Heuts E M, van der Ent F W C, van der Pol H A G, von Meyenfeldt M F, Voogd A C
Department of Surgery, University Hospital Maastricht, Maastricht, The Netherlands.
Ann Surg Oncol. 2009 May;16(5):1156-63. doi: 10.1245/s10434-009-0403-y. Epub 2009 Mar 4.
Sentinel node (SN) biopsy has become the standard of care in the treatment of breast cancer. The aim of this study is to determine the value of additional tracer injection to increase the technical success rate of the SN procedure and to identify factors that influence the ability to visualize hotspots.
From February 1997 to August 2007, 1,208 clinically node-negative breast cancer patients underwent lymphatic mapping for SN biopsy. The technique involved the injection of 370 MBq (10 mCi) Tc-99 m-nanocolloid peritumorally. In case of insufficient or absent visualization of hotspots 37 MBq (1 mCi) of additional tracer was given intracutaneously above the tumor.
In 93 patients (7.7%) visualization of hotspots on initial lymphoscintigraphy was insufficient (41 patients) or absent (52 patients). The first 14 patients did not receive additional tracer injection. In five patients, additional tracer did not result in successful lymphoscintigraphy, which is correlated with massive nodal tumor infiltration. In 33 patients with negative initial lymphoscintigraphy, additional tracer injection resulted in secondary SN visualization. In 41 patients with faint hotspots on initial lymphoscintigraphy, additional tracer injection, by increasing nodal uptake, simplified accurate SN biopsy. Decreased radiotracer uptake in this group was associated with older age and high body mass index (BMI).

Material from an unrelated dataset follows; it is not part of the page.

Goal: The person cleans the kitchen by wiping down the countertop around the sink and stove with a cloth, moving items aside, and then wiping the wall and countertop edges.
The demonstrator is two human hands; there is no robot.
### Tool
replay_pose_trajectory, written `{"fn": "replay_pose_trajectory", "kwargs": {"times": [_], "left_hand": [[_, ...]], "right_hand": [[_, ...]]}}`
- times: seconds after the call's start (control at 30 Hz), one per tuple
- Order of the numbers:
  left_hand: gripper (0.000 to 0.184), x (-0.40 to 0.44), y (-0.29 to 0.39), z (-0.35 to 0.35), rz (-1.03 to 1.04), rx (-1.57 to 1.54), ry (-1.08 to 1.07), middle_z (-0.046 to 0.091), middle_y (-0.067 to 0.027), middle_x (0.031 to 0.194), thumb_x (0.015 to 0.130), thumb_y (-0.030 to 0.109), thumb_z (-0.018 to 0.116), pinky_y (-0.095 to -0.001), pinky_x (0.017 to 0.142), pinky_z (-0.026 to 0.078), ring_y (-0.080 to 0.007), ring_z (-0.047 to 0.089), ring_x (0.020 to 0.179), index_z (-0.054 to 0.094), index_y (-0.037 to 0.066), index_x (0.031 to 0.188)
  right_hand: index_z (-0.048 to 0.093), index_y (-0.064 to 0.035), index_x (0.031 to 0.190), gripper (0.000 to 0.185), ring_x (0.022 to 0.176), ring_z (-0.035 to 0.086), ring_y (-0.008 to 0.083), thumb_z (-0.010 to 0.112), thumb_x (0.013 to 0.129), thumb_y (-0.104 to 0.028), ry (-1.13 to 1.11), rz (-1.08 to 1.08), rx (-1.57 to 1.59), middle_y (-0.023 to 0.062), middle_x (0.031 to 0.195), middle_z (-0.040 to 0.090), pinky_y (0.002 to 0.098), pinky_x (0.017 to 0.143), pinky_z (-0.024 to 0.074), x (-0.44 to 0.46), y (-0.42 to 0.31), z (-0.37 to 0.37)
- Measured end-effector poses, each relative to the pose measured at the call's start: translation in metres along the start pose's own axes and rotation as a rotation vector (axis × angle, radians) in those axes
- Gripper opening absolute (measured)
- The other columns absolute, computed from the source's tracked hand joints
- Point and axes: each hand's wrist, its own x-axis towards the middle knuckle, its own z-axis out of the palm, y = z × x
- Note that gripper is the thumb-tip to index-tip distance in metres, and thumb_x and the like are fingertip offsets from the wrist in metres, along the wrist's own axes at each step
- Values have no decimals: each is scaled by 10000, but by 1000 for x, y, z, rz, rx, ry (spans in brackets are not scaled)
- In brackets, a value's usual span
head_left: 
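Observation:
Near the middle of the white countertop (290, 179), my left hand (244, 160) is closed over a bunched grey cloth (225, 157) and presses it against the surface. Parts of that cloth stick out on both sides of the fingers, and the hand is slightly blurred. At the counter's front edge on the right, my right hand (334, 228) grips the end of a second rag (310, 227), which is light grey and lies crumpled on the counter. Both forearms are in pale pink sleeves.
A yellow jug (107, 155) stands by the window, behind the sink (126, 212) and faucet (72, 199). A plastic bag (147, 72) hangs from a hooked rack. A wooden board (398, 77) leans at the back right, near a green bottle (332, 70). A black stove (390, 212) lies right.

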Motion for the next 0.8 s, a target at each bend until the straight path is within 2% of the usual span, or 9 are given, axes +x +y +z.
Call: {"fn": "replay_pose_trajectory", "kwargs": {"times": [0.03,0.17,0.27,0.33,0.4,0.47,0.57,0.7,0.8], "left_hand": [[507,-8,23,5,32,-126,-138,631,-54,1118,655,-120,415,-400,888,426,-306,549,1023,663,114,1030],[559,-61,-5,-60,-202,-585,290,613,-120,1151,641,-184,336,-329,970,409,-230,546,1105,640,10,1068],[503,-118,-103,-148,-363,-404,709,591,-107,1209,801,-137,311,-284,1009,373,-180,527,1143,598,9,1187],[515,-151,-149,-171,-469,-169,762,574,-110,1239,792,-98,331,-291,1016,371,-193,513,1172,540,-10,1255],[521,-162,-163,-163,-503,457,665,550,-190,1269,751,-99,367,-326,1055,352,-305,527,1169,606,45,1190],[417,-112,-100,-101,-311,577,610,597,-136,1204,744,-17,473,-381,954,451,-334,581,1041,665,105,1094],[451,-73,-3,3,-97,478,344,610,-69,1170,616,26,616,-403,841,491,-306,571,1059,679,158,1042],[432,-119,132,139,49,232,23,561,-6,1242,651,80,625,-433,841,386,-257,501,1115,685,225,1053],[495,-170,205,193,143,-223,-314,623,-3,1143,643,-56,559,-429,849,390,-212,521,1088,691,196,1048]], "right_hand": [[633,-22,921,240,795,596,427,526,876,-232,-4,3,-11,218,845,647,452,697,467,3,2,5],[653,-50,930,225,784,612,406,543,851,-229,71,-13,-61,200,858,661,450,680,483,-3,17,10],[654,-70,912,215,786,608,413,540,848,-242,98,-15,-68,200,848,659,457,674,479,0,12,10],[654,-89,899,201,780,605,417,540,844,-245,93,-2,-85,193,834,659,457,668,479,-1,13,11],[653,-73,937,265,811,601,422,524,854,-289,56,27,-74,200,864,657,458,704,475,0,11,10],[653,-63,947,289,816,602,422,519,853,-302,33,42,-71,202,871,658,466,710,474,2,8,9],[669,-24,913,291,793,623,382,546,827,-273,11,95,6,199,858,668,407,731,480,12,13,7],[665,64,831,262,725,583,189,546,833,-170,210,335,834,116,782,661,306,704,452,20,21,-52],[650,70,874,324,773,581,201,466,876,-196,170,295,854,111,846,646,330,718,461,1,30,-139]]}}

Additional tracer injection following initial scan failure increases the success rate of lymphoscintigraphy during lymphatic mapping in breast cancer, without compromising accuracy. If additional tracer injection does not result in secondary SN visualization, gross nodal tumor involvement is often present and axillary lymph node dissection (ALND) is mandatory.
前哨淋巴结活检已成为乳腺癌治疗的标准术式。本研究旨在确定额外注射示踪剂以提高前哨淋巴结活检技术成功率的价值,并识别影响热点可视化能力的因素。
1997年2月至2007年8月,1208例临床腋窝淋巴结阴性的乳腺癌患者接受了前哨淋巴结活检的淋巴造影。该技术包括在肿瘤周围注射370MBq(10mCi)的锝-99m纳米胶体。如果热点显示不足或未显示,则在肿瘤上方皮内注射37MBq(1mCi)的额外示踪剂。
93例患者(7.7%)在初始淋巴闪烁显像时热点显示不足(41例)或未显示(52例)。前14例患者未接受额外示踪剂注射。5例患者额外注射示踪剂后淋巴闪烁显像未成功,这与大量淋巴结肿瘤浸润相关。33例初始淋巴闪烁显像阴性的患者,额外注射示踪剂后出现了二级前哨淋巴结显像。41例初始淋巴闪烁显像时热点微弱的患者,额外注射示踪剂通过增加淋巴结摄取,简化了准确的前哨淋巴结活检。该组放射性示踪剂摄取减少与年龄较大和高体重指数(BMI)相关。
初始扫描失败后额外注射示踪剂可提高乳腺癌淋巴造影时淋巴闪烁显像的成功率,且不影响准确性。如果额外注射示踪剂未导致二级前哨淋巴结显像,往往存在明显的淋巴结肿瘤累及,必须进行腋窝淋巴结清扫(ALND)。